History Literacy Failing Among American Students

Study Faults Colleges Lack Of Core Subject Requirements
HUFFINGTON POST   |  October 11, 2012

A recent study by the American Council of Trustees and Alumni titled “What Will They Learn?” graded 1,070 colleges and universities on the strength of their general education curriculum—as determined by the number of core subjects outside a major they require students to take in order to graduate. Those seven core subjects include composition, U.S. government or history, economics, literature, college-level math, science and intermediate-level foreign language.
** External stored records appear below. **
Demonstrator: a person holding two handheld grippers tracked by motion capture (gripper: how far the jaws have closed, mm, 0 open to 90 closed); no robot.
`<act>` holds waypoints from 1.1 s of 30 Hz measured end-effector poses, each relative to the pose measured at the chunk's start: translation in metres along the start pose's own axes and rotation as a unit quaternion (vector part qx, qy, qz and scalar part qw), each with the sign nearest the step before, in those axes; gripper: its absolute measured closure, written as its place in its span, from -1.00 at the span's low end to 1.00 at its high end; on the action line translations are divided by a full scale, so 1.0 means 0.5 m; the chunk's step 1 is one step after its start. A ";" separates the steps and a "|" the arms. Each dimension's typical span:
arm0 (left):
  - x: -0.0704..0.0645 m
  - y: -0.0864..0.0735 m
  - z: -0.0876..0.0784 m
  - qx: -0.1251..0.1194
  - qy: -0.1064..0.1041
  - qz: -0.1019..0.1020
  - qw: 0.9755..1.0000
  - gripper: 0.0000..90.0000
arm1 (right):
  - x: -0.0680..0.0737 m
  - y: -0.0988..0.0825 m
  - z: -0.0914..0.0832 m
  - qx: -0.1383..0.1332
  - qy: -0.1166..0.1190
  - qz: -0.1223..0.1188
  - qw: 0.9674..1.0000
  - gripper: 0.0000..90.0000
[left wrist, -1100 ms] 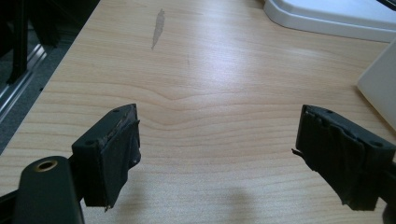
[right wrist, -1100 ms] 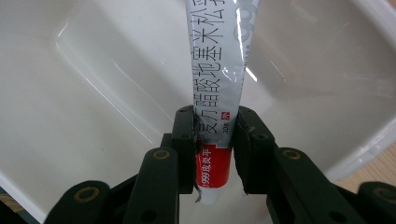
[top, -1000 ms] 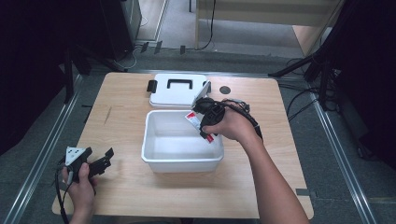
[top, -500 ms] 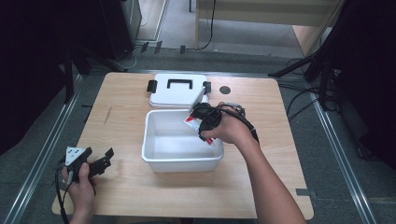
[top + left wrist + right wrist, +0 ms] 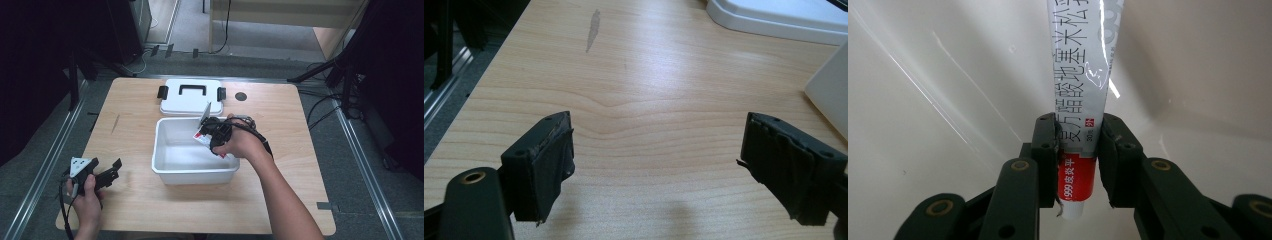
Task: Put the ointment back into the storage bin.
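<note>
The right gripper (image 5: 1079,145) clamps a silver-and-red ointment tube (image 5: 1082,75) low inside the white plastic bin (image 5: 172,171); release remains. The left gripper (image 5: 659,165) rests open, near left. The white handled lid (image 5: 191,102) lies beyond.

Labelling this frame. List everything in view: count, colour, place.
tube: 1, silver and red with printed text, clamped in the right gripper over the bin
bin: 1, white, open, table centre
lid: 1, white with black handle and clips, flat behind the bin
table: 1, light wood
left gripper: 1, black, jaws open, near left of the table
right gripper: 1, black, shut on the tube
</note>
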State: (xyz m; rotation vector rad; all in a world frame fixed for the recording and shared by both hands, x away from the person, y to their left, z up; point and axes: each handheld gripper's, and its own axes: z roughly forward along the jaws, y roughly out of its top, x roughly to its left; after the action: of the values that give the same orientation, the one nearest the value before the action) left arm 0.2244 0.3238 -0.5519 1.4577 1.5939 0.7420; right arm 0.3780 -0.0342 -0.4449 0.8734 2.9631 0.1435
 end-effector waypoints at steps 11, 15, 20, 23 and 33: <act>0.000 0.000 0.000 0.002 0.000 0.001 1.000 -0.68 | 0.004 0.004 0.020 -0.007 -0.010 -0.014 1.000 0.69; 0.001 0.000 0.000 0.002 -0.001 0.001 1.000 -0.68 | 0.004 0.001 0.020 -0.009 -0.009 -0.016 1.000 0.69; 0.001 0.000 0.000 0.003 -0.001 0.002 1.000 -0.68 | 0.002 -0.004 0.010 -0.028 -0.002 -0.022 0.999 0.50; 0.000 0.000 0.000 0.002 -0.001 0.002 1.000 -0.68 | 0.002 -0.008 -0.004 -0.048 -0.001 -0.031 0.998 0.22; 0.001 0.000 0.000 0.003 -0.001 0.001 1.000 -0.68 | -0.005 -0.035 -0.078 -0.114 -0.032 -0.003 0.993 -0.76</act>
State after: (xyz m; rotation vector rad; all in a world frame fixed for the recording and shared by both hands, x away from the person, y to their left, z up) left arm 0.2246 0.3242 -0.5518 1.4644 1.5939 0.7376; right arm 0.3680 -0.0530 -0.4077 0.8220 2.8160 0.4361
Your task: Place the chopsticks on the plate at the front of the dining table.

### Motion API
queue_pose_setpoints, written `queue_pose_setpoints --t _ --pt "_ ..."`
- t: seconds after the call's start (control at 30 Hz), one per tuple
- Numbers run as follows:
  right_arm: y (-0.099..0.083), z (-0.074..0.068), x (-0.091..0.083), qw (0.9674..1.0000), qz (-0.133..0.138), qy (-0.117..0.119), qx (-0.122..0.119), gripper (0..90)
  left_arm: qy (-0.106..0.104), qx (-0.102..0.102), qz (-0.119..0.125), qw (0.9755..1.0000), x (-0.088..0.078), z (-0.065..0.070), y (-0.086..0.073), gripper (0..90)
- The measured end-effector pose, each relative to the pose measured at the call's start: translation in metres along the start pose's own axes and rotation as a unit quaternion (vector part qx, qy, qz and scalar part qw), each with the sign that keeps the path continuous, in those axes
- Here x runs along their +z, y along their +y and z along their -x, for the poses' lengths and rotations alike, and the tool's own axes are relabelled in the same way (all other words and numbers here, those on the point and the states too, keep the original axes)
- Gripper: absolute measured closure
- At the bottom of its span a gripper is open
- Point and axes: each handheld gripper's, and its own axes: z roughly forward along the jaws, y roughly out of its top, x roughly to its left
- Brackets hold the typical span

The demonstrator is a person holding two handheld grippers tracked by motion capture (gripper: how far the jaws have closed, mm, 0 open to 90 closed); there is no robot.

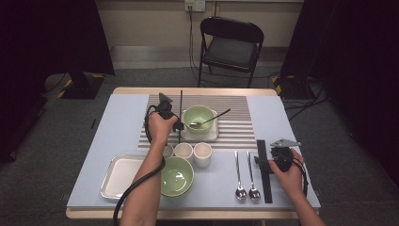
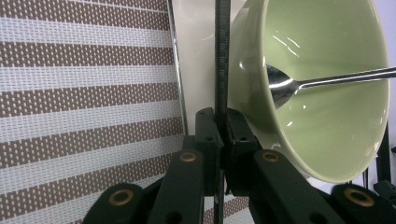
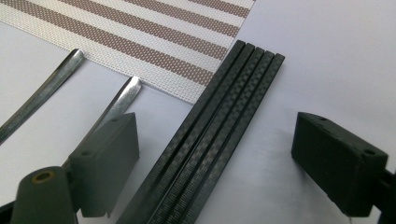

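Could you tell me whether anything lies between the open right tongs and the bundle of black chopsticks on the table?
Nothing visible does. The right tongs stand open astride the black chopsticks, one jaw on each side. The two spoons lie off to one side.

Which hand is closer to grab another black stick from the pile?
The right. The right gripper has its jaws open on either side of the pile of black sticks. The left gripper is far off by the green bowl, already shut on one black stick.
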Motion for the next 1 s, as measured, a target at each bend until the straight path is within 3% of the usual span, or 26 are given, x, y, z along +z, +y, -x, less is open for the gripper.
queue_pose_setpoints --t 1.0 --pt "0.0000 0.0000 0.0000 1.0000 0.000 0.000 0.000 14.1 0.001 0.000 -0.007 1.0000 0.0068 -0.0005 -0.0013 85.9"
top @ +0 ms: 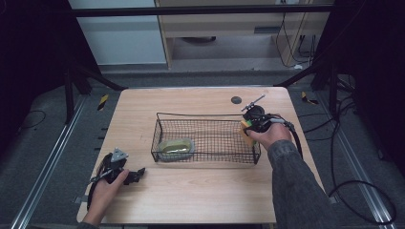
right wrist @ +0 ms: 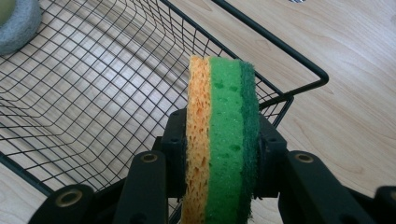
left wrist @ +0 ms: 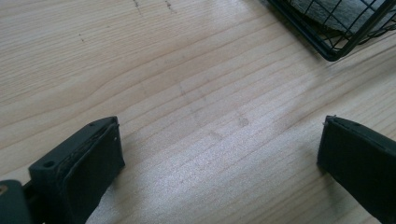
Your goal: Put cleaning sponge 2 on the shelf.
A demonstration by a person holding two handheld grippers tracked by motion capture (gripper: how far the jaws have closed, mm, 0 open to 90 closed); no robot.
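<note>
A wire basket (top: 205, 138) sits mid-table (top: 191, 200), a pad (top: 175, 147) inside its left end.

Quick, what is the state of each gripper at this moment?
Left gripper: open, holding nothing, over bare table.
Right gripper: closed on the sponge, at the wire basket.

In my right gripper view, the sponge (right wrist: 223, 140) runs off the bottom edge, and my jaws cover its lower flanks. The grey pad (right wrist: 16, 21) is cropped by the top left corner there. In my left gripper view, the wire basket (left wrist: 327, 46) is cut by the top and right edges, so only one corner appears. In the high view, my right hand (top: 270, 136) hides most of my right gripper (top: 248, 130); the dark spot (top: 236, 100) on the table (top: 200, 191) is too small to identify.
</note>
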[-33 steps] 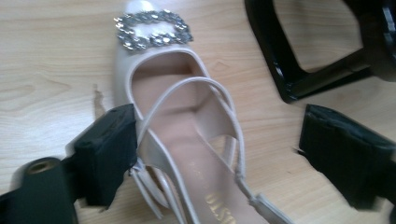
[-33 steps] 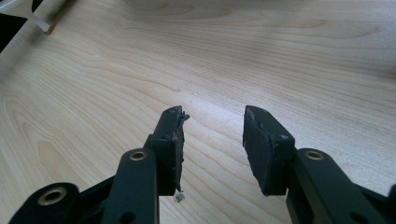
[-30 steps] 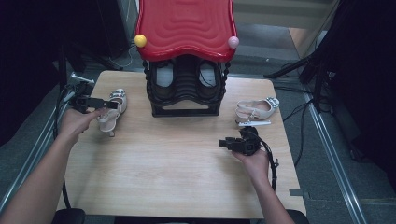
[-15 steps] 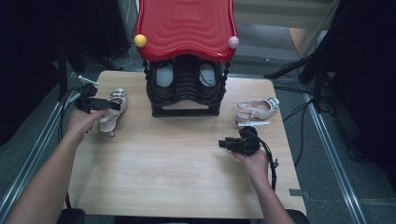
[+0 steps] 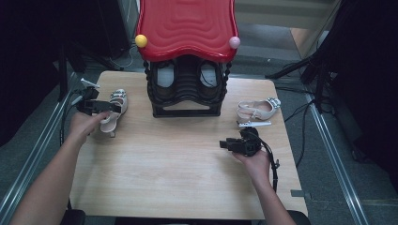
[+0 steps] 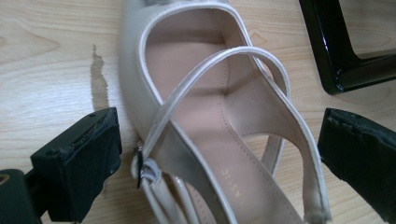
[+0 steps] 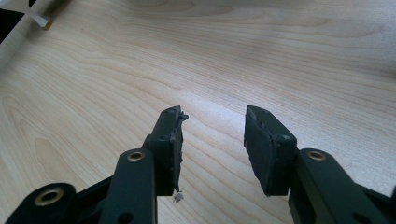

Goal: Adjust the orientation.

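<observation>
Lowering over the beige sandal (image 6: 219, 140) at the table's (image 5: 178, 178) far left, the left gripper (image 5: 101, 106) has sunk since a second ago, jaws apart and straddling it, so a grasp looks imminent. The right gripper (image 7: 212, 140) idles near-right, open and empty.

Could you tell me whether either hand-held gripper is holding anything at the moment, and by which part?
Nothing is held. The left hand-held gripper straddles the beige shoe's heel end, pads apart from it; the right hand-held gripper is open over bare table.
</observation>
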The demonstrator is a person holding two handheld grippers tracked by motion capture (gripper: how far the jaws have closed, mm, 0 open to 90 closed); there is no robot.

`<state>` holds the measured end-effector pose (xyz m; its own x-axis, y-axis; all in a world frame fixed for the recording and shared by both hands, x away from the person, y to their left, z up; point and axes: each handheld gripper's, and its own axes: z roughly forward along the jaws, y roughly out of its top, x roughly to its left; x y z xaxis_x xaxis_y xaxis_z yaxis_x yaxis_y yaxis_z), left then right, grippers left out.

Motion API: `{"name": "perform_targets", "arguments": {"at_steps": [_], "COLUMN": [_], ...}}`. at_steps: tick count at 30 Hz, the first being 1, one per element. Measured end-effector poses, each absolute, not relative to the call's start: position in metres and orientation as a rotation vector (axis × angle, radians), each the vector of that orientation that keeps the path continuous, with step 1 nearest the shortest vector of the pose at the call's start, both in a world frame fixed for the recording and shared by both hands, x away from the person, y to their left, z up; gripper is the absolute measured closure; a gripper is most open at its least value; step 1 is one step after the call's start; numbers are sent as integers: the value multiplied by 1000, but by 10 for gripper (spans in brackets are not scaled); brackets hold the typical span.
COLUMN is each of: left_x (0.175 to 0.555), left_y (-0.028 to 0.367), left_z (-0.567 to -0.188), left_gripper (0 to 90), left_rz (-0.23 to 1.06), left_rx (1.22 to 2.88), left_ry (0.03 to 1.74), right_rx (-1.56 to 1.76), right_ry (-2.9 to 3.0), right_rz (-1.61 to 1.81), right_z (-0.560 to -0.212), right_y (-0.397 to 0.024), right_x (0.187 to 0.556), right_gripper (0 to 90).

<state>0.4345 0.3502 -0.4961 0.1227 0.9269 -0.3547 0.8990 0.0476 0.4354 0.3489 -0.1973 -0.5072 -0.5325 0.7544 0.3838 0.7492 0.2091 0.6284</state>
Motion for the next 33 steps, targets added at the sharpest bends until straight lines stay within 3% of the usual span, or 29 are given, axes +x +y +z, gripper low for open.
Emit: {"name": "perform_targets", "arguments": {"at_steps": [11, 16, 23, 33], "left_x": [437, 433, 432, 430], "left_y": [340, 345, 349, 355], "left_z": [-520, -517, -511, -507], "left_gripper": [10, 167, 316, 398], "left_rz": [32, 55, 49, 32], "left_rx": [1834, 1810, 1794, 1770], "left_ry": [1829, 1859, 1907, 1923], "right_rx": [1516, 1515, 1516, 1520], "right_ry": [2438, 2439, 2437, 2437], "right_rz": [1259, 1257, 1259, 1259], "right_z": [-507, -507, -507, -508], "right_y": [-197, -197, -196, -196], "right_x": [349, 349, 349, 350], "right_gripper": [578, 577, 575, 573]}}
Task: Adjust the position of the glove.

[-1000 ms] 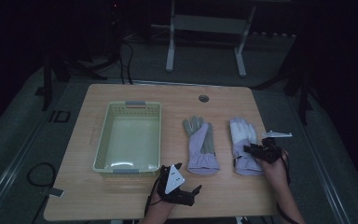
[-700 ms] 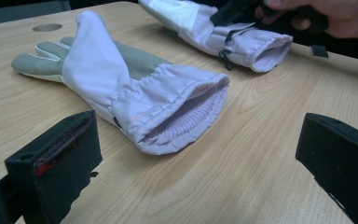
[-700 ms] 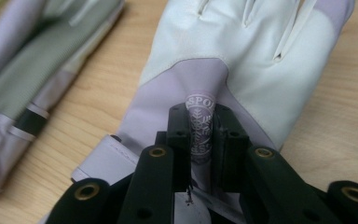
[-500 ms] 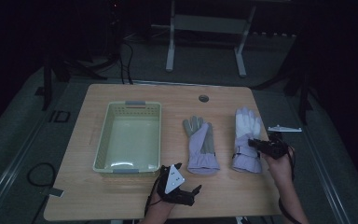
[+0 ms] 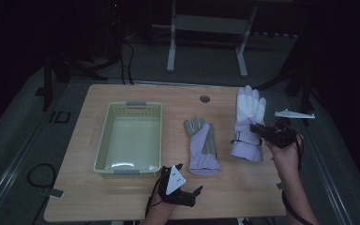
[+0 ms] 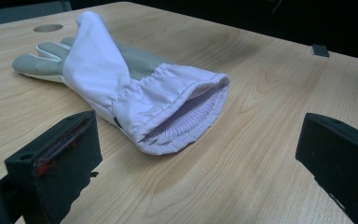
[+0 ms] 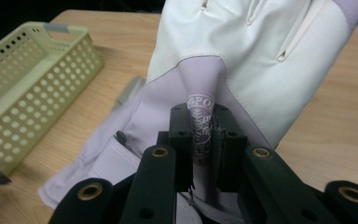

According to the Patriot-News, schools that required students to take at least six of the seven core courses received an “A” grade, four or five of the subjects earned a “B,” three a “C,” two a “D” and one subject, an “F.” For purposes of the study, core subjects listed as electives but not required did not count.

The paper reports that based on the trustees and alumni council’s grading system, only 21 colleges and universities nationwide earned an “A.” Additionally, the two core subjects most often required are composition and science, while the least required is basic economics. Among the Ivy League, Cornell, Columbia and Dartmouth received B’s, followed by Princeton and Penn with a “C” grade, Harvard and Yale with D’s and Brown with an “F.”

In an accompanying study, GfK Roper issued a multiple choice survey to 300 college graduates in an effort to gauge their American history literacy. The results were not very encouraging, seemingly echoing the findings of two viral videos from earlier this year that suggested students do not possess an adequate understanding of U.S. history and current political figures.

A 2010 study by the National Assessment of Educational Progress (NAEP) showed the U.S. history testing scores are “stagnant,” with only 9 percent of fourth graders correctly identifying a photograph of Abraham Lincoln and stating two reasons for his importance.

Lee White, executive director of the National History Coalition, says the problem stems from history’s place in American curriculum.

“They’ve narrowed the curriculum to teach to the test. History has been deemphasized,” he said. “You can’t expect kids to have great scores in history when they’re not being taught history.”